I have an Aussie too, and all I can say if you want to brush the hair out is just sit down for an hour (litterally) and just brush until you can brush no more. My Aussie (one year old) didn't blow his coat this year, but he is shedding like crazy and we do find clumps of hair where he has been laying. (I know blowing, my ACD does blowing and its AWFUL!!!.)

I also use a rake and a pin brush (I also find on Aussies slickers break the hairs too much)((I just use a cheep walmart pin brush)). Kodi loves the feel of the pin brush, so he will lay down for hours if I want to sit and brush him. I use the rake sparingly because he doesn't like it nearly as much, but it does do a good job in the trousers and underbelly.


----------



## synrgy501 (Sep 19, 2011)

I use a cheap pin brush every night on my Aussies, usually for about an hour each while we watch TV (if I am lucky the hubby will do one and save my arm). I have learned when the are going to start blowing and I start the hour long brushes before they truly start to blow.


----------



## maluna (Sep 19, 2011)

I know people who brush your aussie by furminator, I don't know it is good idea.

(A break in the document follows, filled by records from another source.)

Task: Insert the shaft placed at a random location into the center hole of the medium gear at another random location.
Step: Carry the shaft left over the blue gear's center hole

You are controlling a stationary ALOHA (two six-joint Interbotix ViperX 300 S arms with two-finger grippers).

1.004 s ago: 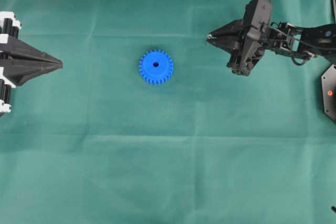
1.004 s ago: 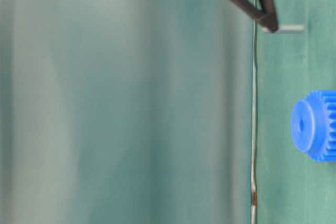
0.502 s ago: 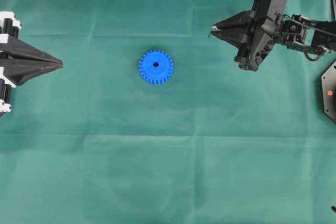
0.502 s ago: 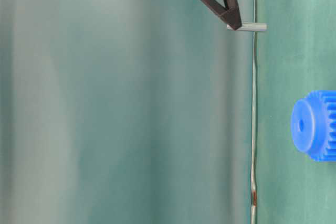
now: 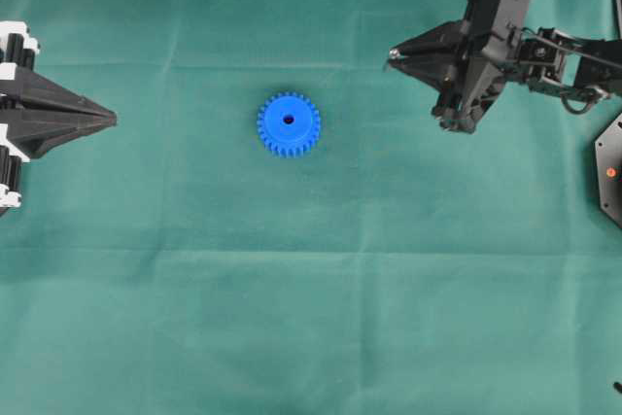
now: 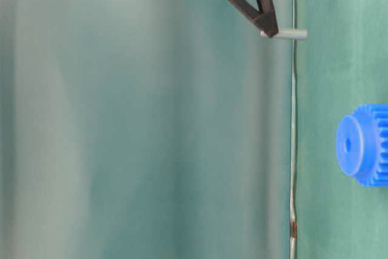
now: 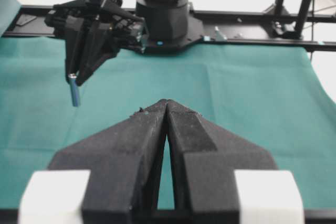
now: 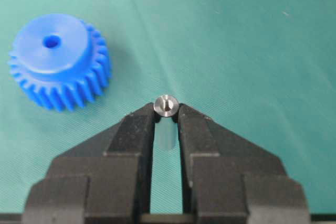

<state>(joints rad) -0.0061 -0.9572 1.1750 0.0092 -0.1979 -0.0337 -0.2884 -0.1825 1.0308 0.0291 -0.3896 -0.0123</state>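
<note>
The right gripper [image 5: 393,55] is clamping the shaft [image 8: 166,104] between its fingertips, and over the last second it has been lifting the pin off the tabletop [image 5: 292,289]. A second ago the shaft was lying down at cloth level in the table-level view; now it is hanging clear of the cloth, roughly upright, gripped near its top end with most of its length sticking out below the jaws. In the overhead view the gripper has also pulled back slightly toward the right, then barely shifted in the last half second. That suggests the pick-up is done and the carry toward the gear is the step coming next.

The gear [image 5: 289,123] is lying flat, hub upward, near the middle of the tabletop, well apart from the shaft and to its left in the overhead view. It is not moving between the pictures. Its hole [image 5: 289,120] is facing up and unobstructed, so the pin will likely need to be brought above it and kept vertical before lowering.

The left gripper [image 5: 109,120] is resting at the left edge, clenched and empty, staying motionless.

Counted: one shaft, one gear with one hole, two grippers.
</note>
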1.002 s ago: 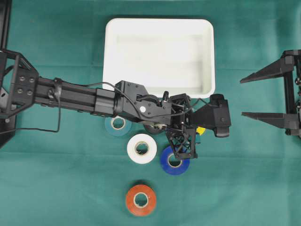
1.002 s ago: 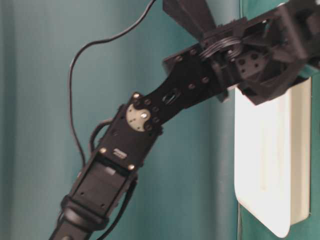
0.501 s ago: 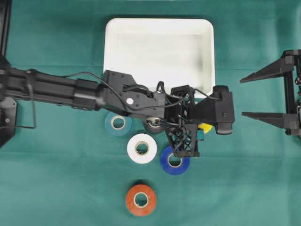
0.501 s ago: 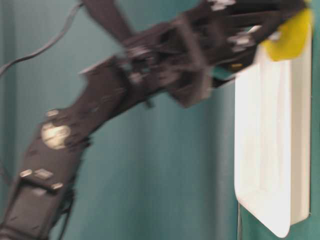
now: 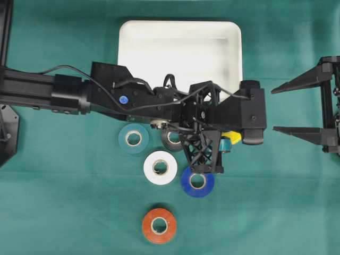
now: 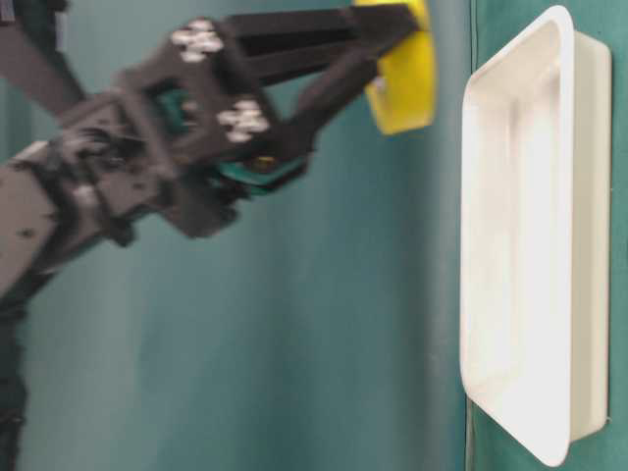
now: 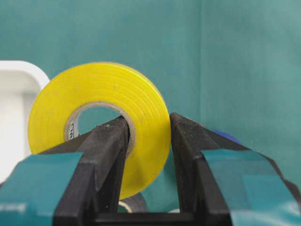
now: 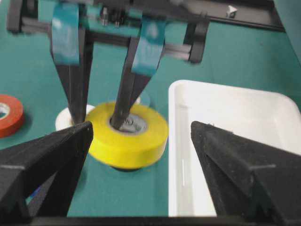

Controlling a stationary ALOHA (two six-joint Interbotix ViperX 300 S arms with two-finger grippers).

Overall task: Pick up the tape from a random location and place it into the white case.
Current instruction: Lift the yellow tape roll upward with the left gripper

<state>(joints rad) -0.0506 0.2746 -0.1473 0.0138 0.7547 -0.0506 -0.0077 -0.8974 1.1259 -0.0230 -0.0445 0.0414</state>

They say that this "gives a good effect"


----------



## Charis (Jul 12, 2009)

One my dog with an "aussie coat" (mini American) I use a pin brush, a rake and a slicker. I find the slicker works best on her "pants" and to comb out her "fringe" on her front legs. I don't use the furminator on her.


----------



## Legacy (Mar 9, 2009)

Thank you one and all! Nope, will not touch her with a Furminator! I spent an hour on the floor with her today brushing her out with a wire brush and a comb. Tonight, she doesn't look like she has ever seen a brush! :suspicious: I already have enough hair to make a complete litter of full grown Aussies! :laugh: Oh well! This too shall pass! :wink:

Again, Shayna and I thank you for the advice so I didn't ruin her coat!
Legacy


----------



## Canyx (Jul 1, 2011)

KodiBarracuda said:


> Please don't. Furminators cut the coat. They have a blade on them, it WILL ruin a double coated breed. I wouldn't even use one on a lab or something, I wouldn't use one of you paid me too on any dog or cat, just because I don't want to risk ruining a perfectly good coat.


I have a double coated lab mix with what I'd describe to be a lab coat. The furminator does wonders on him. However, I've heard stories of the furminator ruining lab coats too. For the OP, I would not recommend it on an Aussie, but just thought it'd be worth throwing out there that the furminator is not necessarily a horrible tool as long as you know your individual dog's coat and if it's compatible.


----------



## Kathyy (Jun 15, 2008)

Try the shedding rake Charis mentioned. We only used it one year as Sassy's dense short double coat responded beautifully to the furminator but really liked it a lot. 

And give your dog a warm bath and rake or comb the coat out before, during shampooing and rinsing and after until she is completely dry. More loose hair comes out right when the dog is almost dry so don't stop until she completely dry. I took walks with the wet dogs and stopped every few minutes to comb them out. Take an extra bag with you, neighbors will not appreciate all the fluff that will come out. This is the home grown deshed treatment groomers do with high velocity blowers. I bought a small HV and have fun blowing the dogs dry and the bath/walk dry thing works about as well. A real groomer does a better job than I do of course.


----------